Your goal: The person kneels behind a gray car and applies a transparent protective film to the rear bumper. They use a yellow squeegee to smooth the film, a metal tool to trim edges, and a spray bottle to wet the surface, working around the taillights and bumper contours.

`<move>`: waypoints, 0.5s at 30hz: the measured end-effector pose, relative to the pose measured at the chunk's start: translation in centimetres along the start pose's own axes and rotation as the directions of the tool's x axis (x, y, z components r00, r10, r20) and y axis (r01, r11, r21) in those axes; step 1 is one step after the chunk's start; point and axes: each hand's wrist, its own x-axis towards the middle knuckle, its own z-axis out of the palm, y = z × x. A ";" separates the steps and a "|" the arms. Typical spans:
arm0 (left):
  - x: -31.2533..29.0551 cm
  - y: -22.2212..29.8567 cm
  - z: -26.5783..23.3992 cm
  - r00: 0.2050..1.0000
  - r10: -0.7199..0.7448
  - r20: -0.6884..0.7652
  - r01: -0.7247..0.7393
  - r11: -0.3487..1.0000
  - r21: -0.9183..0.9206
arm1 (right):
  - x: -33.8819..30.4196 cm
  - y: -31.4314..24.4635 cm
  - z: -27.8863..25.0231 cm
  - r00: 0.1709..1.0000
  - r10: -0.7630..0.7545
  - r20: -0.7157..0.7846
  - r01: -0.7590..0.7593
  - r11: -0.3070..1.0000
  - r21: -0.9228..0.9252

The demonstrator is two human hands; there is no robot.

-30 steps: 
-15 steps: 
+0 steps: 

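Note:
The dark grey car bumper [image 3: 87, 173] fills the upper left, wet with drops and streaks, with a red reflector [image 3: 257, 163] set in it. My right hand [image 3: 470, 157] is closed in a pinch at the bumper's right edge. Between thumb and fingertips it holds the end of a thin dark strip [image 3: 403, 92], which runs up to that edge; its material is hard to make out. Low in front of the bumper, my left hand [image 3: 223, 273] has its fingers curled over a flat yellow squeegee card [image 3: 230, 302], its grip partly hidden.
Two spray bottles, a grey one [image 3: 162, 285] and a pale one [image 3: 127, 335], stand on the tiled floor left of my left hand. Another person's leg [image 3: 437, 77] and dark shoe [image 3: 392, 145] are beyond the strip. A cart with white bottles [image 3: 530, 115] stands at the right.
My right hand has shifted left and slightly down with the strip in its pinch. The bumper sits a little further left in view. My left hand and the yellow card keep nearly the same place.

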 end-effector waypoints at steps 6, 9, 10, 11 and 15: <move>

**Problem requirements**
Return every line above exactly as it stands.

**Answer space**
Your goal: The person kneels behind a gray car and applies a transparent protective film to the rear bumper. They use a yellow squeegee to smooth the film, a metal tool to trim edges, and a spray bottle to wet the surface, working around the taillights and bumper contours.

`<move>`: waypoints, 0.5s at 30hz: the measured end-effector pose, relative to the pose measured at the chunk's start: translation in centimetres along the start pose's own axes and rotation as the directions of the tool's x axis (x, y, z components r00, r10, r20) and y axis (r01, r11, r21) in those axes; step 1 is one step after the chunk's start; point and axes: each hand's wrist, its own x-axis towards the middle knuckle, its own z-axis out of the palm, y = z × x. A ";" separates the steps and a "|" the arms. Typical spans:
arm0 (left):
  - x: -31.2533..29.0551 cm
  - y: -22.2212..29.8567 cm
  - z: -26.5783..23.3992 cm
  - r00: 0.2050..1.0000
  - r10: -0.7199..0.7448
  - r20: -0.6884..0.7652
  - r01: -0.7247..0.7393
  - r11: -0.3487..1.0000
  - r21: -0.9183..0.9206
arm1 (right):
  - x: -33.8819..30.4196 cm
  - y: -31.4314..24.4635 cm
  - z: -27.8863..25.0231 cm
  - r00: 0.1709..1.0000
  - r10: -0.7630..0.7545
  - r20: -0.7157..0.7846
  - r01: -0.7590..0.7593
  - r11: -0.3070..1.0000
  - r21: -0.9228..0.9252

The demonstrator is two human hands; there is no robot.

-30 steps: 
-15 steps: 
+0 steps: 

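Note:
The dark grey car bumper [image 3: 87, 173] fills the upper left, wet with drops and streaks, with a red reflector [image 3: 257, 163] set in it. My right hand [image 3: 470, 157] is closed in a pinch at the bumper's right edge. Between thumb and fingertips it holds the end of a thin dark strip [image 3: 403, 92], which runs up to that edge; its material is hard to make out. Low in front of the bumper, my left hand [image 3: 223, 273] has its fingers curled over a flat yellow squeegee card [image 3: 230, 302], its grip partly hidden.
Two spray bottles, a grey one [image 3: 162, 285] and a pale one [image 3: 127, 335], stand on the tiled floor left of my left hand. Another person's leg [image 3: 437, 77] and dark shoe [image 3: 392, 145] are beyond the strip. A cart with white bottles [image 3: 530, 115] stands at the right.
My right hand has shifted left and slightly down with the strip in its pinch. The bumper sits a little further left in view. My left hand and the yellow card keep nearly the same place.
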
 end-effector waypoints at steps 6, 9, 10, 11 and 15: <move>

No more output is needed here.